_Activity_.
The copy you return must match the listing word for word and carry no pictures.

_Data excerpt_.
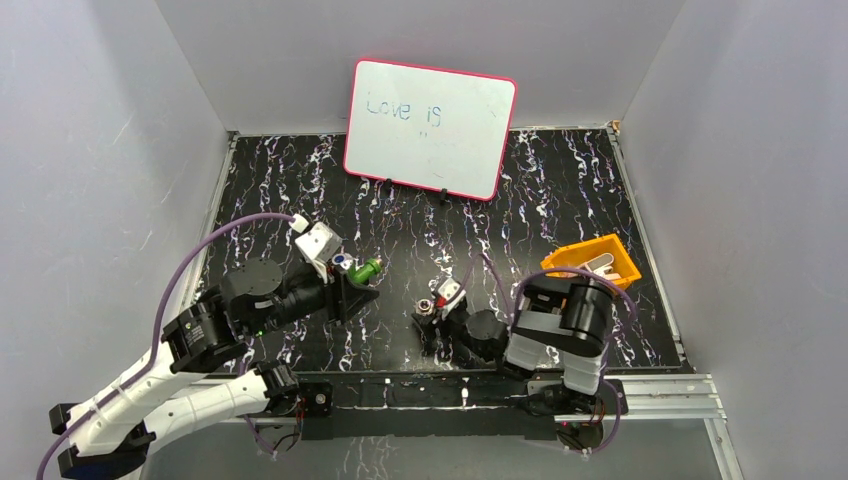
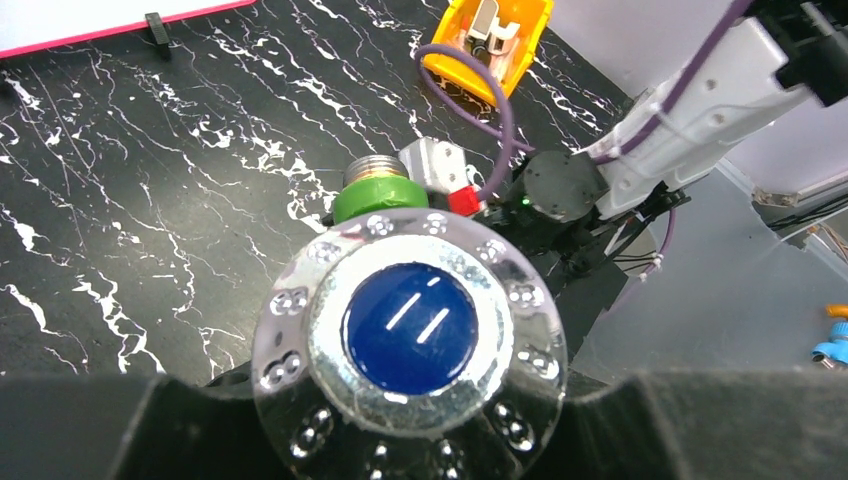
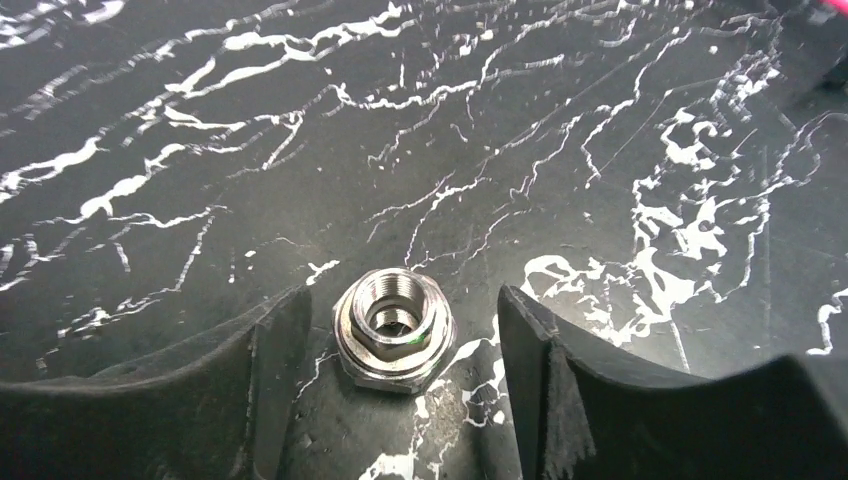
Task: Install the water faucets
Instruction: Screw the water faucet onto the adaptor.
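**Tap held in the left tool, fitting sitting loose under the right one**

The left tool (image 2: 410, 435) is clamped on the green tap (image 2: 380, 203) at the end with the blue-and-silver knob (image 2: 412, 325), so the tap is up off the table (image 2: 120, 200); its long axis runs from the knob away from the tool to the silver threaded end (image 2: 378, 167), which points across toward the right arm. The right tool (image 3: 400, 385) is open, fingers (image 3: 250, 390) either side of a hex metal fitting (image 3: 392, 328) without touching it; the fitting stands on the table, threaded bore facing up. So the fitting lies off to the tap's right, well apart; my guess is the thread has to swing from sideways to straight down over that bore. The left arm carries the tap, and the right is nearest the fitting.
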`<move>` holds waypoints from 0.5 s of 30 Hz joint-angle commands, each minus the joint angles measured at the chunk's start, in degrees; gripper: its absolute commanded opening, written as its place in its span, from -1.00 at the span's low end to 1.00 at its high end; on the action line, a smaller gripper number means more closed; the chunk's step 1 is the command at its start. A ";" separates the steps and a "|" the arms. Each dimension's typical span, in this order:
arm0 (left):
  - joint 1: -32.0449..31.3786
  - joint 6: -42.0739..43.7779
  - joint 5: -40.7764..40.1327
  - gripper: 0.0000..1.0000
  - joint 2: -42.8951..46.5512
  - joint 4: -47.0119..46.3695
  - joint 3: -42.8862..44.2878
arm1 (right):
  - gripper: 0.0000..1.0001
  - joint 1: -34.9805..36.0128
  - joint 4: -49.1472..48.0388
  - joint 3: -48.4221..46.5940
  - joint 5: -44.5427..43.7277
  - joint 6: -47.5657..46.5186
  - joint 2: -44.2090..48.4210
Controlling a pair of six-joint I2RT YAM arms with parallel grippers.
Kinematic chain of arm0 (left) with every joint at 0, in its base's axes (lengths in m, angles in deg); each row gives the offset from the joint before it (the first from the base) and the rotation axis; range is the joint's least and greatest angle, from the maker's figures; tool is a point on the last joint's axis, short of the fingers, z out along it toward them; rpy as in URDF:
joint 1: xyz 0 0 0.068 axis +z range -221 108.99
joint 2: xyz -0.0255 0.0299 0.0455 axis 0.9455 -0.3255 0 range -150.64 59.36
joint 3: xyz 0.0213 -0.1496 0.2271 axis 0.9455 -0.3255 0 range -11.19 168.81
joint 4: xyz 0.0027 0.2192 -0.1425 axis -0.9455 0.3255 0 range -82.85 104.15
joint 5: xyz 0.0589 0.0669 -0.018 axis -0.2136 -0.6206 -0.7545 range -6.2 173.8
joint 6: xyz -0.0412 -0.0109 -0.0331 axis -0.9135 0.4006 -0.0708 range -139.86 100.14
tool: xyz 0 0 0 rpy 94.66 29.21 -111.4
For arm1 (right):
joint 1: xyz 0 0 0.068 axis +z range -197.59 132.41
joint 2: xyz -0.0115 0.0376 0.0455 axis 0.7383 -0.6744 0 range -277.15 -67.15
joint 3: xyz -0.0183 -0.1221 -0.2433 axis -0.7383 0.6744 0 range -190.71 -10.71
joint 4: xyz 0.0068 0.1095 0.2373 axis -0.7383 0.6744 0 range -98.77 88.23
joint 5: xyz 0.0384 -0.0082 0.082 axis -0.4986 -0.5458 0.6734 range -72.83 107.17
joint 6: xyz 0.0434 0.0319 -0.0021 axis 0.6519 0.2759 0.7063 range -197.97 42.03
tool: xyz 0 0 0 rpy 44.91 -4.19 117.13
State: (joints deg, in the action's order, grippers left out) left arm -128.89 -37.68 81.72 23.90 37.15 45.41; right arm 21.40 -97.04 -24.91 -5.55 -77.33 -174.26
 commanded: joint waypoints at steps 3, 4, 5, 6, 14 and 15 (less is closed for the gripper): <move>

_Answer box_.
Task: Install the water faucets
Instruction: Screw the water faucet onto the adaptor.
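**Tap held in the left tool, fitting sitting loose under the right one**

The left tool (image 2: 410, 435) is clamped on the green tap (image 2: 380, 203) at the end with the blue-and-silver knob (image 2: 412, 325), so the tap is up off the table (image 2: 120, 200); its long axis runs from the knob away from the tool to the silver threaded end (image 2: 378, 167), which points across toward the right arm. The right tool (image 3: 400, 385) is open, fingers (image 3: 250, 390) either side of a hex metal fitting (image 3: 392, 328) without touching it; the fitting stands on the table, threaded bore facing up. So the fitting lies off to the tap's right, well apart; my guess is the thread has to swing from sideways to straight down over that bore. The left arm carries the tap, and the right is nearest the fitting.
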`<move>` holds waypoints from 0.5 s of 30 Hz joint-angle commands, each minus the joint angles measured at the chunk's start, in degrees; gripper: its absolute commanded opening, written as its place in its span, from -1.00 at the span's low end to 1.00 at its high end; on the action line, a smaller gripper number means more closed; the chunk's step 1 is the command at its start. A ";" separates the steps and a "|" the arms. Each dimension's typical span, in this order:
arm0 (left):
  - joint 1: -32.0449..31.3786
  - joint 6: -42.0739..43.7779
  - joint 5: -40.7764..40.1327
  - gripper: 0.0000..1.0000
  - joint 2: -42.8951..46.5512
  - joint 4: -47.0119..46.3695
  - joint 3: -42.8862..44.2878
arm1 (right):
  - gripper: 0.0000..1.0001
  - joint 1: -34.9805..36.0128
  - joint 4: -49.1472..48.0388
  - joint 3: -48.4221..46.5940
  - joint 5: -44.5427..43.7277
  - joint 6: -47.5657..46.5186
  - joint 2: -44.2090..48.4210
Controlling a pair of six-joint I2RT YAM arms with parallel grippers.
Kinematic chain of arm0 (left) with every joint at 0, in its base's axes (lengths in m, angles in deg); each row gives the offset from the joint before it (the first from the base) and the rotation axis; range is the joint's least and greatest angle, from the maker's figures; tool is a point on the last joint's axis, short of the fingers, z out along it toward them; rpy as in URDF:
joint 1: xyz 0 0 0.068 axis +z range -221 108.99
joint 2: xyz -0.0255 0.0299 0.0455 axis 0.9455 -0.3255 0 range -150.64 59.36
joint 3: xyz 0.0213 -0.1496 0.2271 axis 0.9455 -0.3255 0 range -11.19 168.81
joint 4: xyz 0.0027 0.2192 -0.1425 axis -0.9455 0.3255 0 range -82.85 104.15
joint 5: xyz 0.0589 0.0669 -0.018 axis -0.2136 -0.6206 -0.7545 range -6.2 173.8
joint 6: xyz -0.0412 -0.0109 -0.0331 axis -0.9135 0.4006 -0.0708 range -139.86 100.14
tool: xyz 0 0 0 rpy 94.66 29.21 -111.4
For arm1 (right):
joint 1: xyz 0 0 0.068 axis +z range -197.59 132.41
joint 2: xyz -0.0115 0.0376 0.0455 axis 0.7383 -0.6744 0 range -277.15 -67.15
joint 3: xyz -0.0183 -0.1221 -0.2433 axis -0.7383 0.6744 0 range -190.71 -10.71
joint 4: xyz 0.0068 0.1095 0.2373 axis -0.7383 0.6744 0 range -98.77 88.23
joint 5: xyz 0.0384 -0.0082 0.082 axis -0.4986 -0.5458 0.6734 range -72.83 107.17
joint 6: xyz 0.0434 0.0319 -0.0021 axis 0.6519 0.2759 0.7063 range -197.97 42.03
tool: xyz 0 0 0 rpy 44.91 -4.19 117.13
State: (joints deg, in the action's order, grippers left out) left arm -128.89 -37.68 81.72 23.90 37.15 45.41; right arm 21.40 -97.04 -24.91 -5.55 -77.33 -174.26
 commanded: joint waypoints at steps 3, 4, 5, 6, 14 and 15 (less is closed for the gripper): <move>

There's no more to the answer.